Instructions to follow: Your answer should be the lines of the listing that contain the word "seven".

Dataset records:
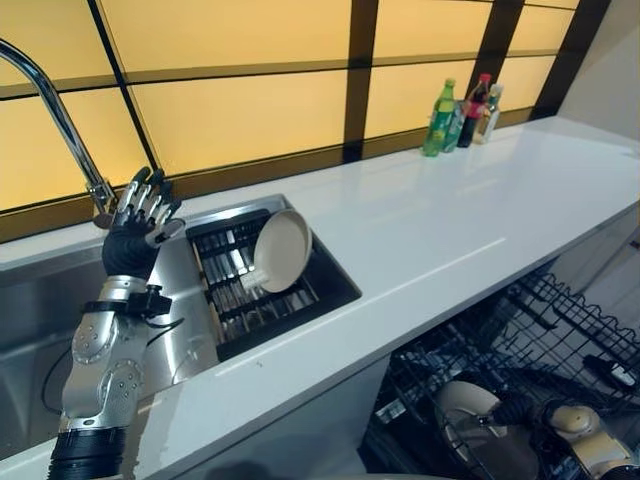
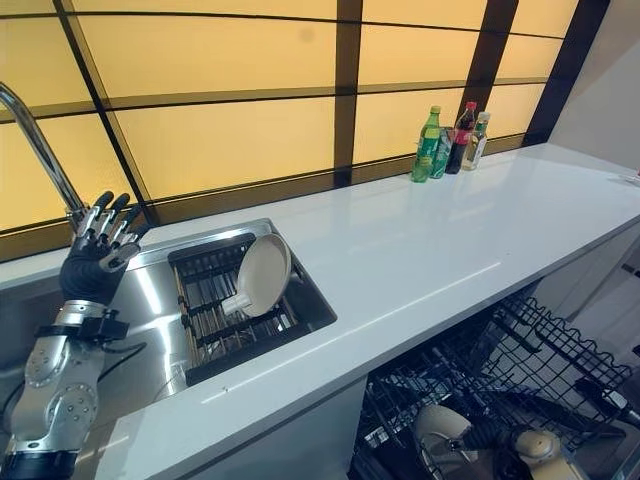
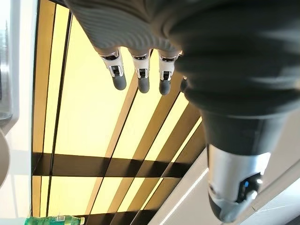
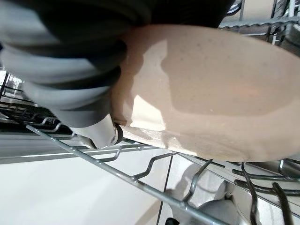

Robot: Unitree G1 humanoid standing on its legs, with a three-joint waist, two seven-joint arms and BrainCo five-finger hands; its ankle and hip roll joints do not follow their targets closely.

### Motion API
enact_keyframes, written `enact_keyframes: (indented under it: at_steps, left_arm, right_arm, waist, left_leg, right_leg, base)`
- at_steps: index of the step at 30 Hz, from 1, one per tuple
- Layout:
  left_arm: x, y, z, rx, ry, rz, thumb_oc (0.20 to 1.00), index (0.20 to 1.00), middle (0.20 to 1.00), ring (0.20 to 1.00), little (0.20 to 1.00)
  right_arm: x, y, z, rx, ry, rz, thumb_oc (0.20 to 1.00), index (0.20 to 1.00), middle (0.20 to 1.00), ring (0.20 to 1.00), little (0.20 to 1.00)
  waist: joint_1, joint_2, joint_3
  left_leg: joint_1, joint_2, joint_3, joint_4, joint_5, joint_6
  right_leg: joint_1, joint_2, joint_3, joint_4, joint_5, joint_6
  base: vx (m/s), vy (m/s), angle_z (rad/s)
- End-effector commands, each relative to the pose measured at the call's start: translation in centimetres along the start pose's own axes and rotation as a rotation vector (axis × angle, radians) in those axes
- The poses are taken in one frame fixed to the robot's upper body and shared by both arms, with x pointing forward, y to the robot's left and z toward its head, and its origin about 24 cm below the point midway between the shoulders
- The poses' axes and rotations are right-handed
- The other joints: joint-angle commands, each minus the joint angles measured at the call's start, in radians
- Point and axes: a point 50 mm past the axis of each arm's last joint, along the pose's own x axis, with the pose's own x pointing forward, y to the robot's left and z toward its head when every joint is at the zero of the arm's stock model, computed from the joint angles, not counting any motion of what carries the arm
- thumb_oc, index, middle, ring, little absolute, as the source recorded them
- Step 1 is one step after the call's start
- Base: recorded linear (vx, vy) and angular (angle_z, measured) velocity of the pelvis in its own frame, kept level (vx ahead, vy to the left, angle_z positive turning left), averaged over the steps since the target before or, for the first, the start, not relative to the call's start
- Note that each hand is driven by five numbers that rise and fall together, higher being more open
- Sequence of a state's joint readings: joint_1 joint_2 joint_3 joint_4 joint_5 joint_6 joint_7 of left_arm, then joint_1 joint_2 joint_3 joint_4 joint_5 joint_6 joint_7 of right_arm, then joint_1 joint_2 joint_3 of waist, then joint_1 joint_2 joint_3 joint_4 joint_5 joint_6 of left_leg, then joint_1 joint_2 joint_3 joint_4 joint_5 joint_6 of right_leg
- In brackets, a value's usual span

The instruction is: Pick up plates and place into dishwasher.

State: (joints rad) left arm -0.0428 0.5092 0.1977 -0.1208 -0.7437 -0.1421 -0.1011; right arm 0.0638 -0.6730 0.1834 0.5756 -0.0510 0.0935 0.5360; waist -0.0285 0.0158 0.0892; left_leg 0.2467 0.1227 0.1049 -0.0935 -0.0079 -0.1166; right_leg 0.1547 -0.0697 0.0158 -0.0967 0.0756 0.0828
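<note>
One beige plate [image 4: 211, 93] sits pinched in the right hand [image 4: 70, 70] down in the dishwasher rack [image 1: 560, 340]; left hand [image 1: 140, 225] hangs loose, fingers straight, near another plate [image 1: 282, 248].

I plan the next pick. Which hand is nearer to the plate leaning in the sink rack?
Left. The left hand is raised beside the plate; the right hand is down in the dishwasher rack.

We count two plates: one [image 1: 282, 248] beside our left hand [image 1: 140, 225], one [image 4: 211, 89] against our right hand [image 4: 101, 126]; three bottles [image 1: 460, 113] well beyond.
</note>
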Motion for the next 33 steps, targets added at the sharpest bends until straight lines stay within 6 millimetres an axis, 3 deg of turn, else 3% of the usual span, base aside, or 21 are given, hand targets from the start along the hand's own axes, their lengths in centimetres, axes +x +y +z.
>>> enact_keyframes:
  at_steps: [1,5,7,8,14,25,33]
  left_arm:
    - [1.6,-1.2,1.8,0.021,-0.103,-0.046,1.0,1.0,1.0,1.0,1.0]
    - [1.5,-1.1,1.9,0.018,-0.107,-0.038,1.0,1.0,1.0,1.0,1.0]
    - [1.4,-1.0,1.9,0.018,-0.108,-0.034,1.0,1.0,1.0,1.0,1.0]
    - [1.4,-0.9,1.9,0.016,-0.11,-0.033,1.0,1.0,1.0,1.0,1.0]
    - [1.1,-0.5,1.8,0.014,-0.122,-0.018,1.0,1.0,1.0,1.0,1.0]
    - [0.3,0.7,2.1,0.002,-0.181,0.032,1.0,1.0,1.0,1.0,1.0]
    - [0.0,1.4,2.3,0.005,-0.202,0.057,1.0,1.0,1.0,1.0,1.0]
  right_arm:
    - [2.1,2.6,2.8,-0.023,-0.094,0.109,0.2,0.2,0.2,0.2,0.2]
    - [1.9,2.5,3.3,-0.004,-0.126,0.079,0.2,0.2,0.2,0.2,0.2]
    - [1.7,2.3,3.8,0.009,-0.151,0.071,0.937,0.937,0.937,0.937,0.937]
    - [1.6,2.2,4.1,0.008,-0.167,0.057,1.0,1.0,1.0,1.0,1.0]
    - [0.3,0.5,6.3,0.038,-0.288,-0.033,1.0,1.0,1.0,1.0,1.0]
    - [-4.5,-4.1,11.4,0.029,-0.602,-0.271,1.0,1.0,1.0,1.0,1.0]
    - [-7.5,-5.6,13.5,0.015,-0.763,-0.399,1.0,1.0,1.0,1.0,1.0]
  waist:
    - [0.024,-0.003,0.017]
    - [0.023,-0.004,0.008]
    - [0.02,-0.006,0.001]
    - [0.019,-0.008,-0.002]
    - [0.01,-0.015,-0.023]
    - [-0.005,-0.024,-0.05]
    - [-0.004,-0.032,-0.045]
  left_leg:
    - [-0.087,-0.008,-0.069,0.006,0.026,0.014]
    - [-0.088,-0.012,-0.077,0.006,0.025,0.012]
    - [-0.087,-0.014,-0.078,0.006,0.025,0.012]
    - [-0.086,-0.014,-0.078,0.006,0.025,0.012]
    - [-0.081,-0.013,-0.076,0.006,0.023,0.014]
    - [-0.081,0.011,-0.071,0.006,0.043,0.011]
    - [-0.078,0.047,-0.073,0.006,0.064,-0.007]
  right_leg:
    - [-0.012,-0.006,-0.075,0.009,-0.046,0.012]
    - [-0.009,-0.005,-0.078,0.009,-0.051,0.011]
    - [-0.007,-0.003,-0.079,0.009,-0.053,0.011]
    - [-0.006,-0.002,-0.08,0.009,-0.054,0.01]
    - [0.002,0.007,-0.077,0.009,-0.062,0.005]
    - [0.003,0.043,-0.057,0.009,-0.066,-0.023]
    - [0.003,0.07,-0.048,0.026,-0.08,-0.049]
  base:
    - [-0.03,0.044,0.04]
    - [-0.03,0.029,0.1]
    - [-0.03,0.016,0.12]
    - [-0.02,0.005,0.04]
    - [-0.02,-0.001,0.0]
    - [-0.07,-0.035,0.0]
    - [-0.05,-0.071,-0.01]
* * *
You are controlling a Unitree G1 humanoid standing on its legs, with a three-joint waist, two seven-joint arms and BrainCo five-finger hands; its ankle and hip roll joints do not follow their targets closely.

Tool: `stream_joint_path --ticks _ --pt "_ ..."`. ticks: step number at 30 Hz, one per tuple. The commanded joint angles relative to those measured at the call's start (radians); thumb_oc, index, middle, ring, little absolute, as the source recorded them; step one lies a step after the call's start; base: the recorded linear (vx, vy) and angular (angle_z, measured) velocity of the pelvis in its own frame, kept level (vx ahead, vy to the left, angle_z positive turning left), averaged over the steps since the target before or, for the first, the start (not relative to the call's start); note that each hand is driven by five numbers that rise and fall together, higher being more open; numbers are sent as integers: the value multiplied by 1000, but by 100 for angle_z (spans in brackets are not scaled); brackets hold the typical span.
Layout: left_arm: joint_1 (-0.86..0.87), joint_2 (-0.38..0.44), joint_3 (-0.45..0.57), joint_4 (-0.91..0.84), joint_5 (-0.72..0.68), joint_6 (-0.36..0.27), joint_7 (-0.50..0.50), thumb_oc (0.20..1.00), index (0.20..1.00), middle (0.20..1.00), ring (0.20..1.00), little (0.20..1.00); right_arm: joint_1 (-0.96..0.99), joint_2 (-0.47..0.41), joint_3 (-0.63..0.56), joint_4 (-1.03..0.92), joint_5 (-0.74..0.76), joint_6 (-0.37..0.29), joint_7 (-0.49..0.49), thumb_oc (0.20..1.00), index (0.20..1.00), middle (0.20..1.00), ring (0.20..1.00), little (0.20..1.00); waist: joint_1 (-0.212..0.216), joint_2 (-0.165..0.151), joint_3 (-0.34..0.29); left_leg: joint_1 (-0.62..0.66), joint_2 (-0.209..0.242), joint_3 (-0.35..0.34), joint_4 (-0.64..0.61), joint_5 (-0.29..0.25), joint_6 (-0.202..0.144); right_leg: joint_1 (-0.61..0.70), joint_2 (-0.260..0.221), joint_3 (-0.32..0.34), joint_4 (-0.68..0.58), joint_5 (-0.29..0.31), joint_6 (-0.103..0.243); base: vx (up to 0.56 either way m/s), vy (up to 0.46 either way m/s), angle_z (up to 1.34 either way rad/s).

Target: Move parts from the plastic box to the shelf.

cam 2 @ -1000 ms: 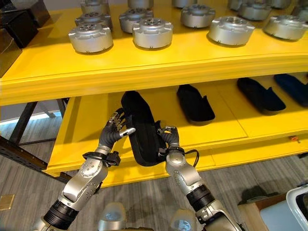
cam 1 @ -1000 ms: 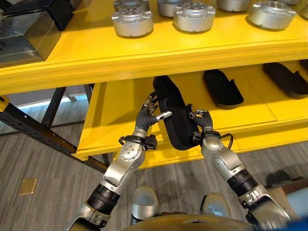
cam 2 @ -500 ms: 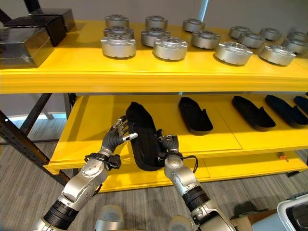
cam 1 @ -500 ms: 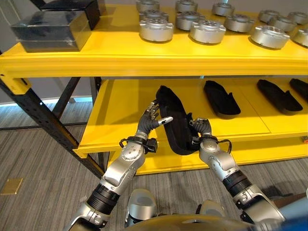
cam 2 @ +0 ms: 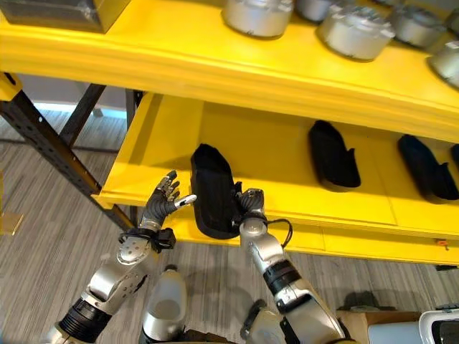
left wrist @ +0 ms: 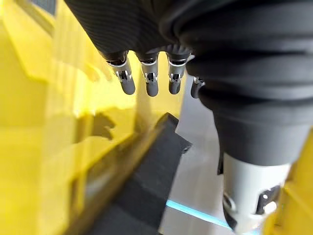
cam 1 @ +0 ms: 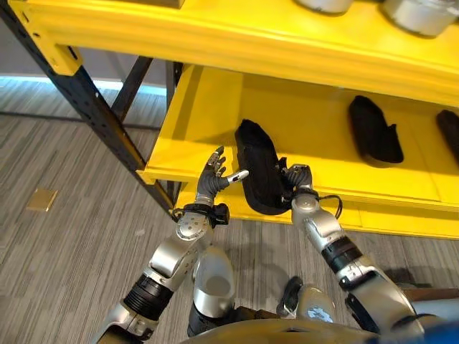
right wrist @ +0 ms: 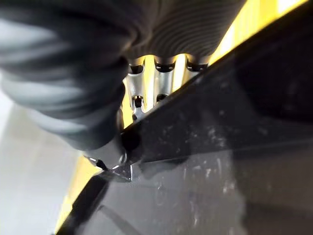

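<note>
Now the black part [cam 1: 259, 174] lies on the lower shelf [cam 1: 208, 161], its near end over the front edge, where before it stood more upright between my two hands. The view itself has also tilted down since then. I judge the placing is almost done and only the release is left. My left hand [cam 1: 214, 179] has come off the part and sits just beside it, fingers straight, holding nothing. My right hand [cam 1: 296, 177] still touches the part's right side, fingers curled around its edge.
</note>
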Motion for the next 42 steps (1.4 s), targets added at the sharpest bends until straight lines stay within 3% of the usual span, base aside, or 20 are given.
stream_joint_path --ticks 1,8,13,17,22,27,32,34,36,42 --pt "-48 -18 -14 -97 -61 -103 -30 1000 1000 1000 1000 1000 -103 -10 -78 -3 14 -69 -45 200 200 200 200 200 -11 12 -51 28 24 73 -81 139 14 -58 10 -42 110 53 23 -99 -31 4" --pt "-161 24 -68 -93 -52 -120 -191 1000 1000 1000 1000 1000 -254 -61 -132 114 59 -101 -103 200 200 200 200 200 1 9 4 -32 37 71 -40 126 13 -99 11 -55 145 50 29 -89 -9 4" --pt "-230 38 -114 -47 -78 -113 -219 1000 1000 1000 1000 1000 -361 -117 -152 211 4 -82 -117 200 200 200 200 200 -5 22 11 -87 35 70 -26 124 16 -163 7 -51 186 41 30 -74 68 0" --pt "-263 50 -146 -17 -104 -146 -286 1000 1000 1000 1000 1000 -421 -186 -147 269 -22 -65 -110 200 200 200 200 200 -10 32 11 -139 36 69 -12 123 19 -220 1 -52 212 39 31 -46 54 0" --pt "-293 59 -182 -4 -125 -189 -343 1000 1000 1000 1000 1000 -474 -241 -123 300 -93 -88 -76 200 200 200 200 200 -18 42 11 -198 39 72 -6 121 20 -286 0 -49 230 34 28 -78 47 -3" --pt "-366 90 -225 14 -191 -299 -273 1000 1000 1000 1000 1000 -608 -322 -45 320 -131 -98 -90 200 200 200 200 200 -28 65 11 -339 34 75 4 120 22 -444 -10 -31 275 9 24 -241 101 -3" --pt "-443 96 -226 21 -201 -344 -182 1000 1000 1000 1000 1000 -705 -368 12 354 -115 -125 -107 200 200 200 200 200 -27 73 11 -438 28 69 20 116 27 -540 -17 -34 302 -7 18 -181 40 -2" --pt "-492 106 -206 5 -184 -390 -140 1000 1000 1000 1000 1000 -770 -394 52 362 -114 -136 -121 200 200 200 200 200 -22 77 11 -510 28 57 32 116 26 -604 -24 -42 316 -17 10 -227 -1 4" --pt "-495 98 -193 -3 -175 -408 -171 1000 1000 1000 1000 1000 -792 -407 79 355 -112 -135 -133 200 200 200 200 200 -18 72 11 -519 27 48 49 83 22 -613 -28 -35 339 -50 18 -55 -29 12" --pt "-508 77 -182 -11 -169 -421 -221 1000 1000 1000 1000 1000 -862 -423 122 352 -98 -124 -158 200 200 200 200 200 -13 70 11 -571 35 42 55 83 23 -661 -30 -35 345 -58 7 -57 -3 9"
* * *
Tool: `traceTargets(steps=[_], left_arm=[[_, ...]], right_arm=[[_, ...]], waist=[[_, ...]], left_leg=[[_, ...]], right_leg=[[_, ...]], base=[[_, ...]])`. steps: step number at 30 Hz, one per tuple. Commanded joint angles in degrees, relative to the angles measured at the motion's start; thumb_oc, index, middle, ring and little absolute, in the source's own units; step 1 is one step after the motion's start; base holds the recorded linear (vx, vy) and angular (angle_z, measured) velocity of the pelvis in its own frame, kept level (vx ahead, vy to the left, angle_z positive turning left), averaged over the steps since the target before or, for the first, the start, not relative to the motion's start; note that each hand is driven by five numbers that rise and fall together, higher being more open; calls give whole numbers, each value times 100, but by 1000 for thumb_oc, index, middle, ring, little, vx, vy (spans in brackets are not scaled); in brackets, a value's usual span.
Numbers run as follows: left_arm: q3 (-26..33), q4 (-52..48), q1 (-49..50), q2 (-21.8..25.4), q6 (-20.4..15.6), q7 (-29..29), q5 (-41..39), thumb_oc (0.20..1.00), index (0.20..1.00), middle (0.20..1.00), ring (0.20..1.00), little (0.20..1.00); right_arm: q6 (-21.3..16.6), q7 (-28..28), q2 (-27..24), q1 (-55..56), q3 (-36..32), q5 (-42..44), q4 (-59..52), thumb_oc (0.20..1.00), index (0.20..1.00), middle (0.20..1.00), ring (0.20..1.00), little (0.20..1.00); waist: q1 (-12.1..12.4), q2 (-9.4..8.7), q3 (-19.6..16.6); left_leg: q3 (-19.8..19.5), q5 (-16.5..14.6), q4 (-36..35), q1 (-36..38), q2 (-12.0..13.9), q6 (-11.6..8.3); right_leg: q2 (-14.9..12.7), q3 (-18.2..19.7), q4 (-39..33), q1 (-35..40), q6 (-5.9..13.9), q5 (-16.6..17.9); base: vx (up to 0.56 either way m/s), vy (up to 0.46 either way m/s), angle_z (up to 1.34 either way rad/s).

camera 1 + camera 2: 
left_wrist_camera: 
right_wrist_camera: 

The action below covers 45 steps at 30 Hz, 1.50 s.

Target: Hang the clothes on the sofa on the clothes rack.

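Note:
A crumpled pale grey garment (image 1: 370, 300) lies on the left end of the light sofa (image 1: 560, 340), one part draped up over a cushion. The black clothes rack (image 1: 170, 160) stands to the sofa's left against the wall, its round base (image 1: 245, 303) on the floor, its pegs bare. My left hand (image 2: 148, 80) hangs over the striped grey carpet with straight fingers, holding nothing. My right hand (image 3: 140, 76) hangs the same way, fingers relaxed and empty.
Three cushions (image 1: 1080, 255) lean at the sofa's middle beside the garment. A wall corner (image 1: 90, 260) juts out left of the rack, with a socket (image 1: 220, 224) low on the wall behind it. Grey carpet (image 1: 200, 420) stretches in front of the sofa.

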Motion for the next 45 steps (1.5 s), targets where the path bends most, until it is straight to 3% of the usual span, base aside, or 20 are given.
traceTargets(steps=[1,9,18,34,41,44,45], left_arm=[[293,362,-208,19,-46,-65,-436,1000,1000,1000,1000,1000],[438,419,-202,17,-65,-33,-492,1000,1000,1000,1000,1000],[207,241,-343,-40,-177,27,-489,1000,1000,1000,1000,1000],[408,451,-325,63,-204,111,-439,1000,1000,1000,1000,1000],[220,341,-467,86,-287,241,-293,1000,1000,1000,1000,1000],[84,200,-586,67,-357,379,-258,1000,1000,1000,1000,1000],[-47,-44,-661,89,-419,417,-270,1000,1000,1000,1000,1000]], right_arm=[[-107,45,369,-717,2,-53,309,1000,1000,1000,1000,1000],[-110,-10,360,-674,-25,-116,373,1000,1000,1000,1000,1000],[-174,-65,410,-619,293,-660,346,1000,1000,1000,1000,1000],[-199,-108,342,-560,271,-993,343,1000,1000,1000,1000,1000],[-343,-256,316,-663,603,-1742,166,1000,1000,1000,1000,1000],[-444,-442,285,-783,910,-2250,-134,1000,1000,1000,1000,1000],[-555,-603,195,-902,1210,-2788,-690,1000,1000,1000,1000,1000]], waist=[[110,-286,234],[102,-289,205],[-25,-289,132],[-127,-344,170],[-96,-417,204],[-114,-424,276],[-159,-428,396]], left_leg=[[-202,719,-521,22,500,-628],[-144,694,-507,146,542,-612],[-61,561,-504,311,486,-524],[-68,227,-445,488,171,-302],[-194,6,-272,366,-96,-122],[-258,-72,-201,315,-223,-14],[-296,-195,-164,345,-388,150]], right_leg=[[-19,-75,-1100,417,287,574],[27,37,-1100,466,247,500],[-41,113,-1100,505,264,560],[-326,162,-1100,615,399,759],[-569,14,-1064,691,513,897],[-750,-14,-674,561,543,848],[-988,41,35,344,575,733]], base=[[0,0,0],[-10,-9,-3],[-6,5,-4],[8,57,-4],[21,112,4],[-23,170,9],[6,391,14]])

Your solution:
Robot: Unitree G1 humanoid standing on its legs, with a three-joint waist, two seven-joint arms and BrainCo five-finger hands; its ankle and hip roll joints do not follow their targets closely.
You are controlling a Unitree G1 humanoid standing on its legs, with a three-joint waist, two seven-joint arms and BrainCo five-finger hands; its ankle and hip roll joints do not follow their targets closely.

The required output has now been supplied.